Steve Ferazani: Great. Thanks, Dave. Thanks, Fay.
Dave Huml: Thanks, Steve.
Fay West: Thank you.
Operator: [Operator Instructions] The next question is from Tim Moore with EF Hutton. Your line is open.
Tim Moore: Thanks and congratulations on the very strong organic sales growth and the very, very impressive guidance raise for both growth in EBITDA this year. I have three questions. So, maybe first I’ll just start off a bit on the aftermarket services penetration, you’ve added some service trucks. I think that service truck count might have been up to 556 in March and I’ve been estimating just based on some other competitors that possibly maybe one-third of your equipment orders can be triggered from leads, from your on-site technicians they get focused there and they’re telling the customer about new things. So could you maybe just give us a little bit more color on the aftermarket service? And do you think it will be more of a focus this year?
Dave Huml: Yes, thanks, Tim. Thanks for the compliments, really proud of the results and focused on delivering the second half of the year. Service remains a critically – a critical component to the business and our view of service is not to run service just as a stand-alone business, we do measure it on its own P&L and its own metrics, but services part of an integrated ecosystem and the value we provide to the customer over the life cycle of ownership in the product. And the reason that’s important, you noted one facet of it, what we want is satisfied customers that are pleased with Tennant getting the full benefit and ROI from our machines and coming back to buy more and buy Tennant next time. If you run service solely as a stand-alone business, you run the risk of keeping customers in old products that require too much investment in service when they really should be in a new product that gives them better functionality, better performance, and a better ROI.
And so it’s an integrated part of our go-to-market and channel strategy and that’s how we approach it philosophically. We are investing in our service capabilities. We have invested in training our service technicians, so they’re fully capable across our broad product portfolio, including AMR and that’s an entirely new set of capabilities that our service technicians need to have in order for our customers to have the experience so that we can drive adoption in that category. We’ve invested in – you mentioned additional trucks, what that gives us is additional capacity and coverage, so that we can deliver on service level agreements for all customers but especially the largest customers where we can go in and make a commitment to a large national or regional retailer in terms of response time you need to have the service truck coverage in order to deliver on that commitment.

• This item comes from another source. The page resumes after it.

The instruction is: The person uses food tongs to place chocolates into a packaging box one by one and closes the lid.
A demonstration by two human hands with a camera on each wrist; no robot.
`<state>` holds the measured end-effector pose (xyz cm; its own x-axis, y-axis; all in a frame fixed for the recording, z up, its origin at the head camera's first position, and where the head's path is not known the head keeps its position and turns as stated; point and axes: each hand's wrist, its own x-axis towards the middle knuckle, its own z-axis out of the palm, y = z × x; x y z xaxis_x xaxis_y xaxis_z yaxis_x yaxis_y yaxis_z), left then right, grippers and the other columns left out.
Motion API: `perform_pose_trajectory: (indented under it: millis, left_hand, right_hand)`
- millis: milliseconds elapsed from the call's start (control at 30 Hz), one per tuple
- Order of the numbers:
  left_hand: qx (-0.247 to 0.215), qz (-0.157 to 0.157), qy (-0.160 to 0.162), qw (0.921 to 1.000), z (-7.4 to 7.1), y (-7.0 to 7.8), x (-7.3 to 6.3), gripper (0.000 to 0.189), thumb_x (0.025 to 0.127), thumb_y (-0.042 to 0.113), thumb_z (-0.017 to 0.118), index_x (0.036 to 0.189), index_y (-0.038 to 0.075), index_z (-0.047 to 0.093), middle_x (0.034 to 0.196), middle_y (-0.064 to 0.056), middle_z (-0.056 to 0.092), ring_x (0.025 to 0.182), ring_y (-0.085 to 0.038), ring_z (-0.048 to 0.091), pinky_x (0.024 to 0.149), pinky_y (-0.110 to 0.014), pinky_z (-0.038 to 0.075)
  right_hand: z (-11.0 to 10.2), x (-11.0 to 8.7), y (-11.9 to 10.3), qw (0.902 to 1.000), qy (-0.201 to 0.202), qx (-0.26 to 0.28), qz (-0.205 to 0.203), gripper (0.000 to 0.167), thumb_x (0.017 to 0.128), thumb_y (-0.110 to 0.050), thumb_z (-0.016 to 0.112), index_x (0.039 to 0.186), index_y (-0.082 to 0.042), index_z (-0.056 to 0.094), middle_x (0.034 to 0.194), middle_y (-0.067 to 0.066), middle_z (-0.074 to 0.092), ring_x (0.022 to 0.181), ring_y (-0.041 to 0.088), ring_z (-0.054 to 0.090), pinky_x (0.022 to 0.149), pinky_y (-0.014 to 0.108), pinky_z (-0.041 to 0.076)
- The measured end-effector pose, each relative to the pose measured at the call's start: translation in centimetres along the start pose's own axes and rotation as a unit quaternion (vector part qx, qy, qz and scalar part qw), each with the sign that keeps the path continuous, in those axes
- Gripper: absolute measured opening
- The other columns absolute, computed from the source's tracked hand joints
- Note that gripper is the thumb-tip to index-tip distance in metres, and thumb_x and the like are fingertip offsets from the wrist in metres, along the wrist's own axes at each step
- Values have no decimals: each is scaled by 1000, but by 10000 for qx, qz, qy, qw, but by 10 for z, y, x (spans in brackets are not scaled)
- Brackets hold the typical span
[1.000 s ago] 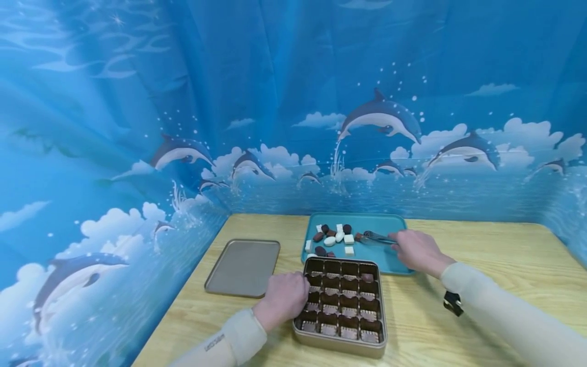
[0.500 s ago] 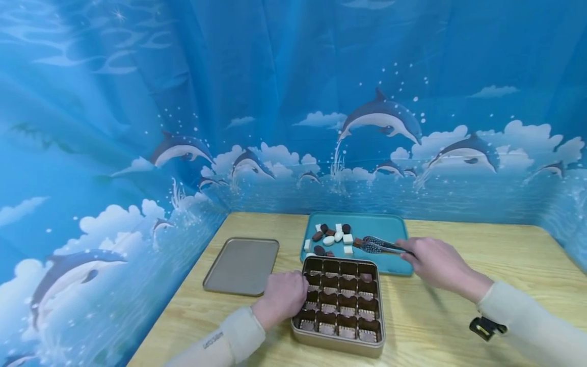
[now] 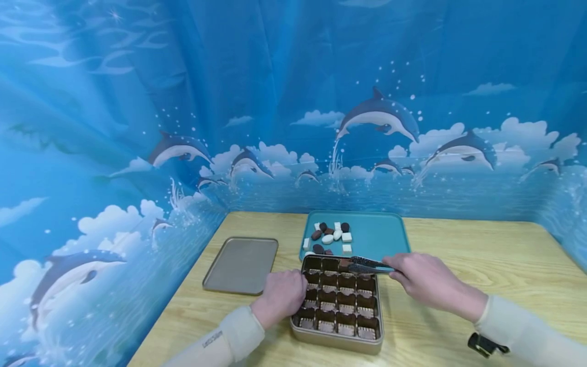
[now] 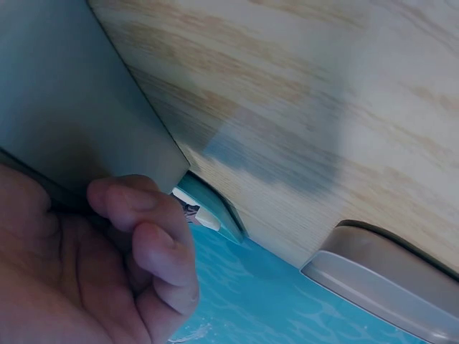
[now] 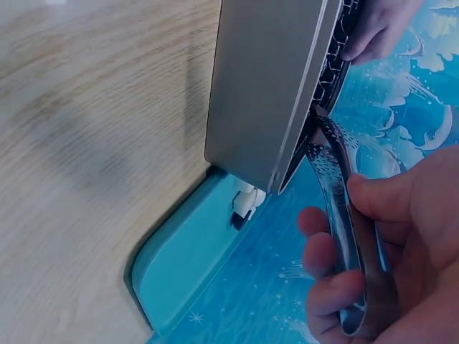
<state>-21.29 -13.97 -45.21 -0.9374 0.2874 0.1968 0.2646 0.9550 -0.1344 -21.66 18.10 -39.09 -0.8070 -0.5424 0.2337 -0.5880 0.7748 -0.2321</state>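
Note:
A gold-brown tin box (image 3: pixel 337 342) with a dark, divided insert stands on the table. My left hand (image 3: pixel 281 295) grips its left rim with curled fingers. In my right hand (image 3: pixel 424 278) I hold metal tongs (image 3: pixel 372 265), their tips over the back row of compartments. A brown chocolate (image 3: pixel 344 262) sits between the tips; whether it touches the insert I cannot tell. The right wrist view shows thumb and fingers (image 5: pixel 333 290) wrapped round the tongs (image 5: pixel 344 208). The tongs cover the back right compartment.
A teal tray (image 3: pixel 376 232) lies behind the box, with several white and dark chocolates (image 3: pixel 327 238) on its left side. To the left, a flat gold-brown lid (image 3: pixel 240 265) lies on the wooden table (image 3: pixel 481 255). A dolphin-printed curtain (image 3: pixel 275 102) encloses the table behind and left.
My right hand has lifted the brown chocolate off the teal tray with the tongs and brought it nearer, over the box's back row. The left hand has stayed on the rim.

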Motion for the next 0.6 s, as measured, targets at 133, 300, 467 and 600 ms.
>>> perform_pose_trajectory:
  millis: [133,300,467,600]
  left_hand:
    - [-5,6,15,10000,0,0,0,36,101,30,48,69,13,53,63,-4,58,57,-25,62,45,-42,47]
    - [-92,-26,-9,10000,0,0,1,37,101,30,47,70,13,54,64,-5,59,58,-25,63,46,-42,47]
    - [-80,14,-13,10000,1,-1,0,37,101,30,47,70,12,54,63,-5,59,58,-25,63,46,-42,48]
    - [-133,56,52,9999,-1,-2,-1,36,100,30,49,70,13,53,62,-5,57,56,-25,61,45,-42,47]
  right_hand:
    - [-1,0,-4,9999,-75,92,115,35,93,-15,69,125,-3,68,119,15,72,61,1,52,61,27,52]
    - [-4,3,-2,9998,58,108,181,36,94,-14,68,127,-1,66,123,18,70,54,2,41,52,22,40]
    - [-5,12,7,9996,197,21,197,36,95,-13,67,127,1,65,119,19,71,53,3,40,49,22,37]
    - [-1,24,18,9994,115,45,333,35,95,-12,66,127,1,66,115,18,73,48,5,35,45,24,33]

We believe we are uniquely positioned because of our factory direct service organization and we’re adding the coverage and strategic areas to make sure that we can make differentiated commitments to customers and earn new business for the largest customers in each of the verticals. And last but not least, we’re investing in the digital infrastructure that enables our service capability and that’s broad reach and that’s everything from working on telemetry as well as our protocols for dispatching as well as the actual infrastructure, IT system we use for processing orders and improving the efficiency and capability of our service technician, so they can spend less time sitting at a computer entering orders or parts orders or looking at customer data and spend more time, hands-on with equipment performing necessary maintenance and repairs to deliver uptime to our customers.
So – excuse me, a significant investment in kind of the IT side of service as well to make sure that we can deliver a fantastic customer experience, the first time, every time for our customers.

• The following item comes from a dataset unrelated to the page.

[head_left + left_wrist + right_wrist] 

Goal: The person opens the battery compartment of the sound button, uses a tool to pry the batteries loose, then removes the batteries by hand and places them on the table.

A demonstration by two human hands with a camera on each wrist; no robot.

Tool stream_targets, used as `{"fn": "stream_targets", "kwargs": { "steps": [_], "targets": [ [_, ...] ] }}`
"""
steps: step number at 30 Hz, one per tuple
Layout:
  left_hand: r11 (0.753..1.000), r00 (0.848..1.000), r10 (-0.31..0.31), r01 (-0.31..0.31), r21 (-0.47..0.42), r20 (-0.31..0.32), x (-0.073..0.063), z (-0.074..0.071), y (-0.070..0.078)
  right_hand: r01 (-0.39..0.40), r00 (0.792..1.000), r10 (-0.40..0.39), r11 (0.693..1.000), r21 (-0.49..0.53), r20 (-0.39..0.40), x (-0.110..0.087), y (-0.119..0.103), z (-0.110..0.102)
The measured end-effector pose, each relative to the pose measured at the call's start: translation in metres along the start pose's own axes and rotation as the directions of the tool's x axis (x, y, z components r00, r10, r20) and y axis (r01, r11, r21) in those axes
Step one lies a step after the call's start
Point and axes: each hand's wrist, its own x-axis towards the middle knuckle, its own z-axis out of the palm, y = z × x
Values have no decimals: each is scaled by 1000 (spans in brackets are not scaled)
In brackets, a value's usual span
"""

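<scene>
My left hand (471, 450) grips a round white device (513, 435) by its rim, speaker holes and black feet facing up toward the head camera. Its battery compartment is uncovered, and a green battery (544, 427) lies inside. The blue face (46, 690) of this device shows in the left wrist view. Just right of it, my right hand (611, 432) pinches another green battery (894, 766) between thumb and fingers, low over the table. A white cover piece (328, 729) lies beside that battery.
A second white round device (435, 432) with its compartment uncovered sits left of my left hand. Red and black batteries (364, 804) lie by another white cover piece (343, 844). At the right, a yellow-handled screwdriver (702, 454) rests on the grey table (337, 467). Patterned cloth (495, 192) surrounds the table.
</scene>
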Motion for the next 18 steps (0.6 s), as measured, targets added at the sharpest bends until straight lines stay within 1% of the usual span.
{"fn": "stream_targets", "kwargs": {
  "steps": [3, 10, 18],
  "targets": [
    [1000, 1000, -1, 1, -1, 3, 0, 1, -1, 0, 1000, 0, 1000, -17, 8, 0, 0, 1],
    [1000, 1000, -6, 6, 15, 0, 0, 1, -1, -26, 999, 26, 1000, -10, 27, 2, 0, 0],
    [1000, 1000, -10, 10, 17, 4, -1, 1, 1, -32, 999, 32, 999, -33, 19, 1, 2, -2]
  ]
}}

Tim Moore: Thanks, Dave for those deep insights and color that was very helpful. And my second question is how is the equipment maybe as a service model going for rental and leasing to, you know, smaller customers in South America and Europe I remember I think had a reconditioning infrastructure in place surface infrastructure. Are you seeing any notable uptick in sales or interest there or do you think maybe that’s more of a story for next year?

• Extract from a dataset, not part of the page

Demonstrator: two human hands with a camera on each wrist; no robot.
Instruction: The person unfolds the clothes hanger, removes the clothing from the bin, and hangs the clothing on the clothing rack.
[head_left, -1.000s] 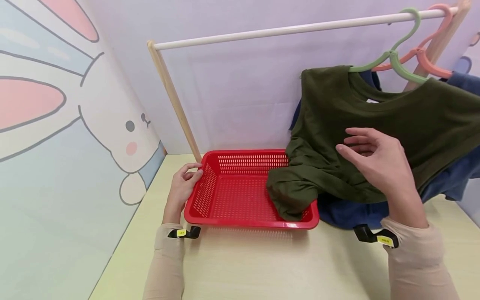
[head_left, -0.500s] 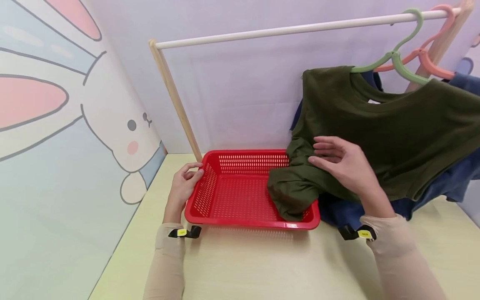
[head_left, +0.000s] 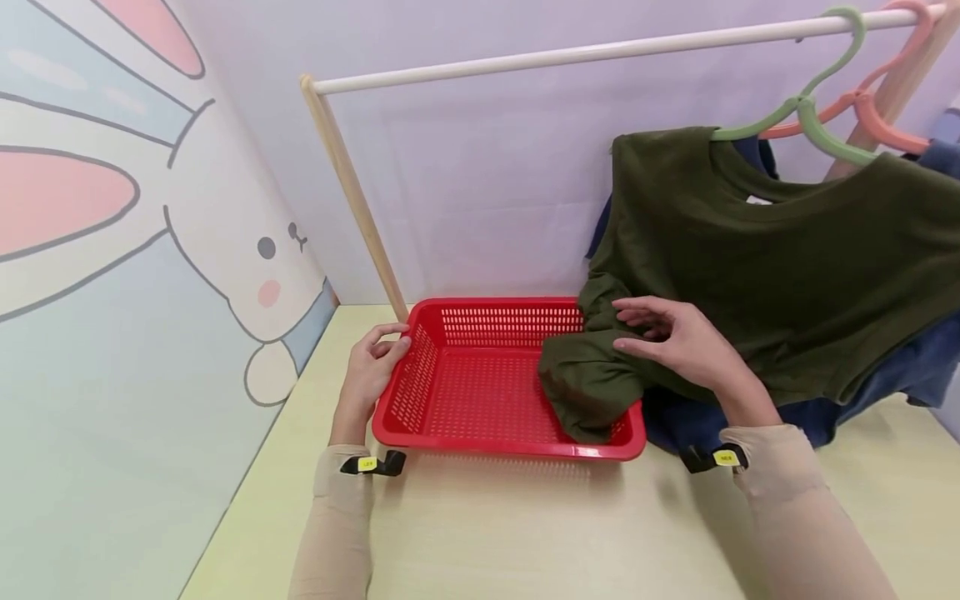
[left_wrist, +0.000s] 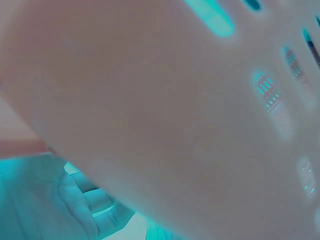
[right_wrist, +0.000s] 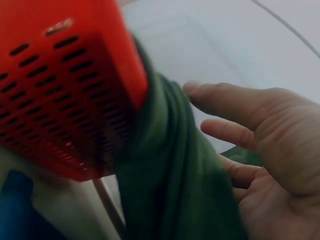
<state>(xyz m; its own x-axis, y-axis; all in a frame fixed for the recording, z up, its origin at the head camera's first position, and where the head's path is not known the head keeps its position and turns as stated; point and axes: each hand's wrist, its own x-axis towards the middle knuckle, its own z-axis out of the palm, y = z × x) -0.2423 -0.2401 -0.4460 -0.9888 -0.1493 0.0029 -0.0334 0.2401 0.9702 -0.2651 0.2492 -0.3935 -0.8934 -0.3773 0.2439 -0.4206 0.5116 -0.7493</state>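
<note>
A red plastic basket (head_left: 487, 396) with slotted walls sits on the table. My left hand (head_left: 369, 367) grips its left rim with thumb and fingers; in the left wrist view the basket's wall (left_wrist: 150, 115) hides part of that hand (left_wrist: 50, 200). A dark green shirt (head_left: 780, 258) hangs on a light green hanger (head_left: 817, 137), its lower end bunched over the basket's right side. My right hand (head_left: 686, 346), fingers loosely bent, is at the bunched fabric. In the right wrist view the thumb comes right up to the draped green cloth (right_wrist: 170, 170), and nothing is gripped.
A white rod (head_left: 570, 57) on wooden legs (head_left: 352, 192) spans the back. Behind the green shirt, a blue garment (head_left: 697, 421) hangs on a coral hanger (head_left: 885, 125). A wall with a painted rabbit (head_left: 225, 233) stands at the left.
My right hand has moved left and down, from in front of the shirt's chest to the bunched part by the basket. The left hand keeps its place on the rim.
</note>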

Dave Huml: I’ll start with, we called equipment as a service kind of that long-term all-in leasing model, and I think I’ll set the backdrop first. we have a variety of ways of transacting with our customer today from a capital purchase model, from a break and fix service to a full contracted service model. We partner with banking partners for leasing models. We serve the short-term users through our rental channel relationship and treat them as strategic partners to serve people that need a machine for a day, a week, a month. We’re not set up to do that directly so we partner with the industry’s best rental channel partners. And then we have this equipment as a service model where it’s really one-price all-in equipment and service.